Donald Macleod follows William Mathias's return to Wales to teach at Bangor University.

Donald Macleod follows Mathias's return to Wales to teach at Bangor University

Marking the 25th anniversary since the death of the Welsh composer William James Mathias, his daughter Rhiannon Mathias and friend Geraint Lewis join Donald Macleod to explore the composer's extraordinary life and music. During his career Mathias had his works regularly performed on an international stage. His orchestral score Laudi was at one point the most often performed work by any living British composer. Mathias was frequently inundated with commissions, including one to compose music for the wedding of His Royal Highness, The Prince of Wales in 1981. Alongside composing, Mathias was busy teaching new talent at Bangor University, whilst also sitting as a member of the Welsh Arts Council, the British Council, and the Music Advisory Board of the BBC. During his life he was involved in the transition to full professional status of Welsh National Opera, active in the development of the then BBC Welsh Symphony Orchestra, and oversaw the founding of the National Youth Choir and Youth Brass Band of Wales. He was highly active on the British musical scene, and greatly disciplined to have achieved so much during his lifetime.

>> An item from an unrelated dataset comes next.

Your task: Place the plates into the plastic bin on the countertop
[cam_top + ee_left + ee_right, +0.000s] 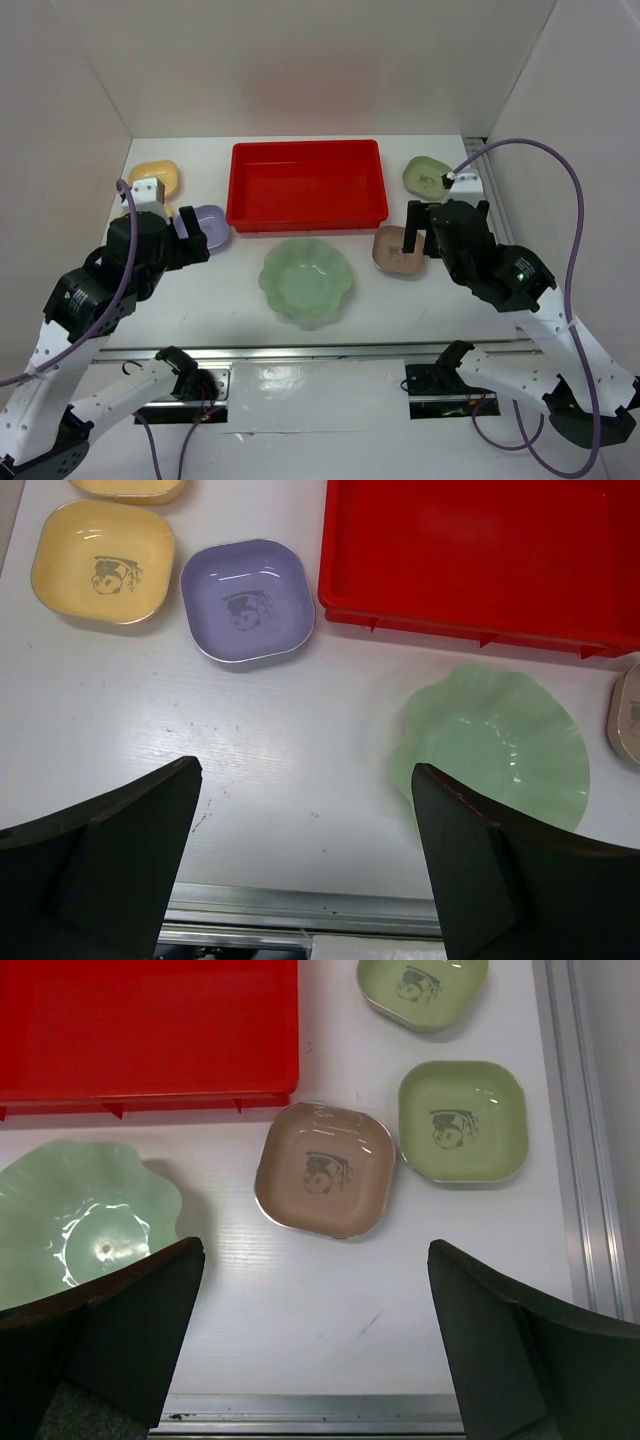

He died aged 57 in 1992 having composed many works including symphonies and concertos.

After graduating from Aberystwyth, William Mathias went to study with Lennox Berkeley at the Royal Academy of Music in London. His own musical language was emerging at this time, including what would become regular traits - a taste for syncopation and his harmonic language. During this period of the late 1950s and early '60s, Oxford University Press began to publish music by Mathias, which they then regularly did throughout his lifetime. Mathias also met a fellow student at the RAM, Yvonne Collins, and they were married in 1959. The newlyweds soon returned to Wales where Mathias took up his first teaching post as Lecturer in Music at the University College of North Wales, Bangor. This was a busy period when, on top of teaching commitments, Mathias explored and expanded his own musical voice with works such as his Invocations for organ. As an accomplished pianist Mathias also performed in the premiere of his third Piano Concerto in 1968, alongside the BBC Symphony Orchestra at the Swansea Festival.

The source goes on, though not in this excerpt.